═══ SUPPLIED MATERIAL

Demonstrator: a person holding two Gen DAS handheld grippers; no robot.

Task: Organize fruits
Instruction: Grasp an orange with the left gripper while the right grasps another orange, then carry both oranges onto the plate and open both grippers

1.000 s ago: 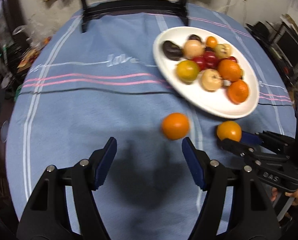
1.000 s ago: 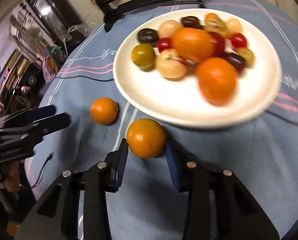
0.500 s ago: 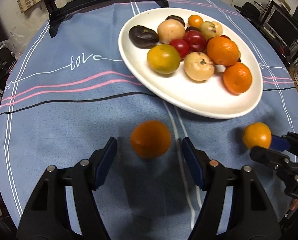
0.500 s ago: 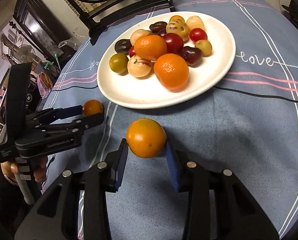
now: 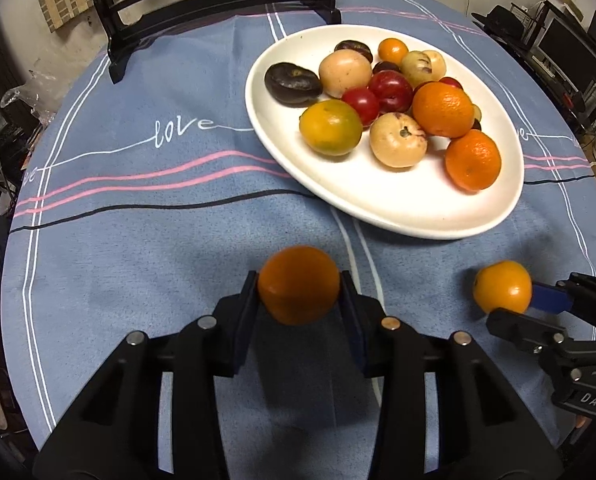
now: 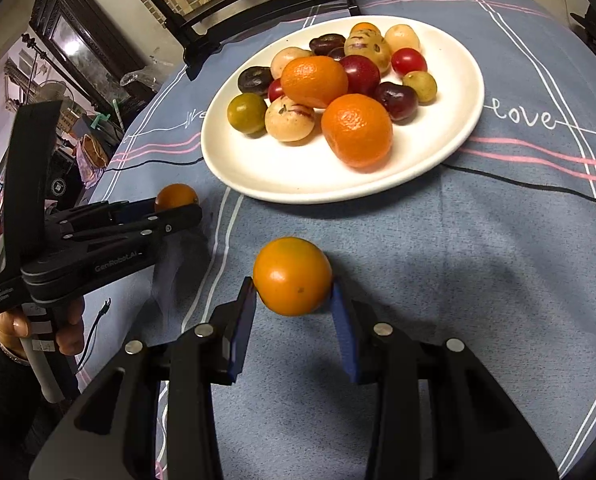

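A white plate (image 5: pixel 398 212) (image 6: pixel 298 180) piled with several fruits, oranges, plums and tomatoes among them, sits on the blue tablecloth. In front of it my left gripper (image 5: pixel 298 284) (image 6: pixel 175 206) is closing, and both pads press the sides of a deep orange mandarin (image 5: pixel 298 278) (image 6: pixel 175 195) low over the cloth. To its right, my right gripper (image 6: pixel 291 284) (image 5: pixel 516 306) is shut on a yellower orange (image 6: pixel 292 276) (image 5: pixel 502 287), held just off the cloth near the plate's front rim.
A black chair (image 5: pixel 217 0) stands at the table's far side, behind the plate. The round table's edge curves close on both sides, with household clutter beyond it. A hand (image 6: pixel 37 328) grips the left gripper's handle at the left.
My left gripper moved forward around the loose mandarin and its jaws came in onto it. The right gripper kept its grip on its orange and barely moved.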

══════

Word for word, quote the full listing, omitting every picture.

:: SOLUTION TO THIS TASK ::
Demonstrator: a person holding two Gen DAS handheld grippers; no robot.

Task: Organize fruits
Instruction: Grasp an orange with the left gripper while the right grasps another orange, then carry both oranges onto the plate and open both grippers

1.000 s ago: 
1.000 s ago: 
0.500 s ago: 
0.500 s ago: 
now: 
now: 

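A white plate (image 5: pixel 398 212) (image 6: pixel 298 180) piled with several fruits, oranges, plums and tomatoes among them, sits on the blue tablecloth. In front of it my left gripper (image 5: pixel 298 284) (image 6: pixel 175 206) is closing, and both pads press the sides of a deep orange mandarin (image 5: pixel 298 278) (image 6: pixel 175 195) low over the cloth. To its right, my right gripper (image 6: pixel 291 284) (image 5: pixel 516 306) is shut on a yellower orange (image 6: pixel 292 276) (image 5: pixel 502 287), held just off the cloth near the plate's front rim.
A black chair (image 5: pixel 217 0) stands at the table's far side, behind the plate. The round table's edge curves close on both sides, with household clutter beyond it. A hand (image 6: pixel 37 328) grips the left gripper's handle at the left.
My left gripper moved forward around the loose mandarin and its jaws came in onto it. The right gripper kept its grip on its orange and barely moved.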

For this exercise, the work is now complete.